Dan - I did have the same thought - that maybe something happened to the car, either at the dealer or to/from the autobody shop that they send out to......and that added to the time in the shop. I also had the same thought about the bluetooth - the aftermarket vehicle installation types are not that expensive and I could rig that up. The main concern is that now, the way these car systems are designed, that the average joe "do it yourself" mechanic cannot even switch out modules themselves - we are totally dependent upon the dealers and GM to get a module specifically programmed for the car. Used to be that you could just grab a module for a car on Ebay and pop it in. No more. When vehicle computers first came out people would say "you can't work on these things anymore" - that wasn't really true. The ECM problems were rare - it still came down to the normal wear and tear items and with code readers - you could replace sensors and such.

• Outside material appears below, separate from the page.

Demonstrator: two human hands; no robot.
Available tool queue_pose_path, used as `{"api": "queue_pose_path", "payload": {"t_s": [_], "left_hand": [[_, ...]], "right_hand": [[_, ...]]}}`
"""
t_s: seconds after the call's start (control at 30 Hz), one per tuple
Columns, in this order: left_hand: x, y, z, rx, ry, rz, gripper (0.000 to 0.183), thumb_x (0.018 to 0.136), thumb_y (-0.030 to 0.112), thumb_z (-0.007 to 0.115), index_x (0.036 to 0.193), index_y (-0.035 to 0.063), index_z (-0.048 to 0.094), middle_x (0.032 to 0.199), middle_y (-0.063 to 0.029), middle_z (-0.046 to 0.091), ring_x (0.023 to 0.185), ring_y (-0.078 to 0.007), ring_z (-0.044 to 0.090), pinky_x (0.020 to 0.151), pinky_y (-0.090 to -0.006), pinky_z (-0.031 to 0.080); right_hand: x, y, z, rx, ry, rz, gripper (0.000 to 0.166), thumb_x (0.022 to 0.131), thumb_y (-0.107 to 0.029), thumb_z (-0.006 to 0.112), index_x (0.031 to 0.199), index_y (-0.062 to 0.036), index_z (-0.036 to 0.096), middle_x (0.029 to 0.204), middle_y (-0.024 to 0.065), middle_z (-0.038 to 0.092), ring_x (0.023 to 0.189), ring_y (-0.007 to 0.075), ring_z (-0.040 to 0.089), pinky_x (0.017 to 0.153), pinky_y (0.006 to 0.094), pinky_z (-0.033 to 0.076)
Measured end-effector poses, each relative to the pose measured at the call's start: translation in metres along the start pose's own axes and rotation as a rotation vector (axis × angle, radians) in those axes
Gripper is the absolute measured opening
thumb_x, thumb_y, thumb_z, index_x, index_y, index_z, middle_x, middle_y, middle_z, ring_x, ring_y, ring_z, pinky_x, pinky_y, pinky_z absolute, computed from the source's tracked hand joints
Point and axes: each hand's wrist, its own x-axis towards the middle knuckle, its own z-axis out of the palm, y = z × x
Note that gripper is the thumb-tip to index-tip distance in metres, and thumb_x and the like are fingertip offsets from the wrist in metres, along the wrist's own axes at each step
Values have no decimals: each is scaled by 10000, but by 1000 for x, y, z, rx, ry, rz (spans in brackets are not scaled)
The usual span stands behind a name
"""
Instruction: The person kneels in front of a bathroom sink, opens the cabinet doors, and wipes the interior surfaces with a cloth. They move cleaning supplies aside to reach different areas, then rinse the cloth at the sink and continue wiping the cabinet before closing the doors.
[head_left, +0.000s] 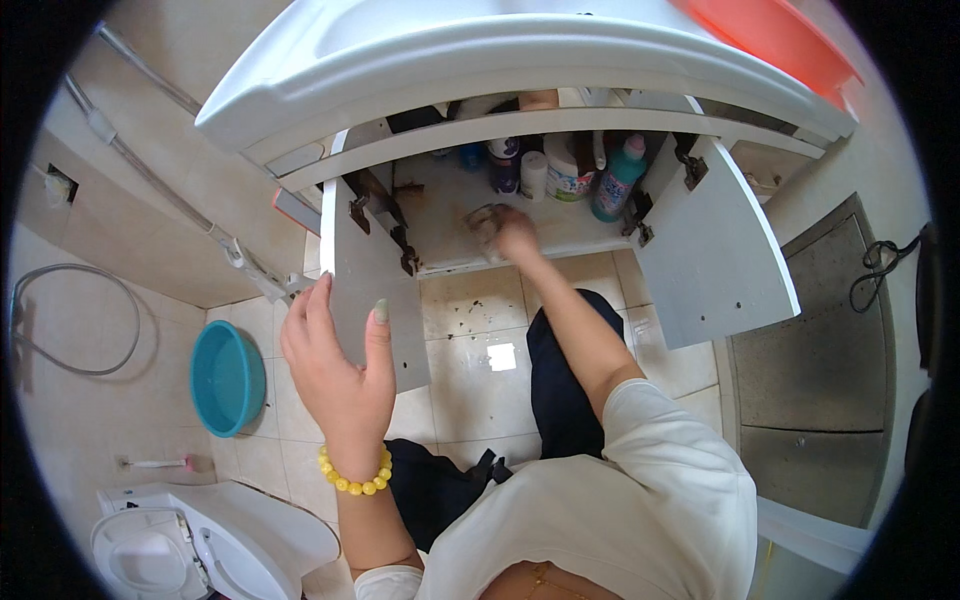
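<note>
My right hand (517, 234) reaches into the open cabinet under the washbasin and grips a soiled, crumpled cloth (484, 221). The cloth lies against the cabinet's stained bottom board (442, 217), close to its front edge. My left hand (337, 352) rests at the edge of the left cabinet door (360, 285), fingers on its outer side and thumb apart on the inner side. Behind the cloth stand a purple bottle (505, 166), a white bottle (533, 177), a white tub (566, 171) with a printed label, and a teal bottle (619, 180) with a pink cap.
The right cabinet door (712, 255) stands swung out. Above is the white washbasin (525, 45), bearing a coral-red basin (772, 45). A teal tub (227, 379) sits on the tiled floor at left, beyond a toilet (217, 540). Dark debris (474, 306) dots the wet tiles.
</note>
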Motion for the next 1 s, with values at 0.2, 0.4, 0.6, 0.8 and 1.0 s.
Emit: {"api": "queue_pose_path", "payload": {"t_s": [0.2, 0.4, 0.6, 0.8, 1.0], "left_hand": [[0, -3, -2, -21, -16, -5, 466, 911, 322, 617, 1274, 39, 546, 1219, -163, 563, 1129, -328, 512, 972, -398, 398], [0, 0, -3, -5, -7, -13, 462, 911, 314, 618, 1277, 43, 542, 1226, -172, 554, 1139, -342, 504, 979, -409, 394], [0, 0, -4, -28, -12, -22, 458, 910, 298, 622, 1280, 41, 539, 1229, -179, 547, 1147, -344, 498, 986, -412, 390], [2, 0, -3, -41, -13, -30, 456, 906, 285, 629, 1273, 31, 538, 1230, -184, 545, 1147, -345, 499, 989, -413, 390], [1, -1, -5, -56, -40, -44, 515, 850, 248, 669, 1270, -13, 527, 1238, -220, 511, 1145, -385, 477, 982, -446, 392]], "right_hand": [[31, 47, -41, -324, -228, 443, 329, 833, -182, 637, 1131, -46, 652, 1161, 195, 630, 1063, 390, 607, 870, 430, 517], [26, 0, -37, -348, 157, 184, 610, 821, -235, 675, 1332, -12, 428, 1279, 221, 527, 1016, 442, 605, 803, 499, 525], [89, -32, -31, -18, 350, 164, 800, 808, -262, 717, 1408, 5, 262, 1295, 277, 492, 1020, 413, 618, 838, 458, 532], [121, -4, -12, -169, 449, 95, 550, 753, -424, 748, 1086, -4, 623, 1026, 239, 645, 943, 401, 642, 793, 472, 530], [97, -44, -5, -64, 227, -21, 523, 764, -409, 731, 1112, -31, 631, 1095, 221, 647, 998, 378, 634, 845, 454, 513]]}}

Now it kinda is true - that you can't work on some things. If it's not ready today, I am going to ask GM CS to please have it taken to another local dealer.


----------



## Diesel Dan (May 18, 2013)

The whole "coded" module thing is a pain in the arse. 
However most larger independent shops can reprogram as well so you're not held hostage by a GM garage. Now getting high end luxury cars like Porsche, BMW, Audi etc that is another story as their equipment is very expensive.


----------



## caughron01 (Mar 25, 2013)

For the first couple of months my phone and bluetooth hooked up flawlessly, now I have to manuall reconnect every time I enter the car... I did have a software push from Verizon, Thanks Verizon...I think that's what caused my problem. Galxay Note 2 with 13' Mylink.


----------



## CruzeOrlando (Jul 1, 2013)

Well, guess what, no call. Guess they are still "buffing out" my bumper since last Wed (when they sent it to their outsourced paint shop). Called GM CS (which I think stand's for "Gonna Makeup Crazy Stories") and the woman told me (in a strong accent like she was reading from a script) "Mr XXX, April is scheduled to call you about your 2012 Chevrolet Cruze with good news".....I tried to tell her that I needed some help - but I got the same broken record from the same script. I finally told her "No - April is not calling me with good news. No one calls with good news. They call with a new story - that sounds good - but it never is....because every time they tell me something - it is not true. Hey - all you GM "Service Reps" that surf this forum - here is my case number: 71-120-041-0955. Go for it. Make something happen. And then tell everyone on this forum what you accomplished for me. Meanwhile I won't be holding my breath. I have flipping had it. I'm tired of being flipping civil. GM is a flippin nightmare and their customer service is a joke. You guys who work in customer service know it. It doesn't take a friggin rocket scientist to see the nightmare of a customer service process that exists. ARGHHHHHHH!!!!


----------



## Diesel Dan (May 18, 2013)

Personally I think you have been more than civil with the ordeal to this point.
Needless to say I don't think the dealer is going to get a good CSI score from your service experience?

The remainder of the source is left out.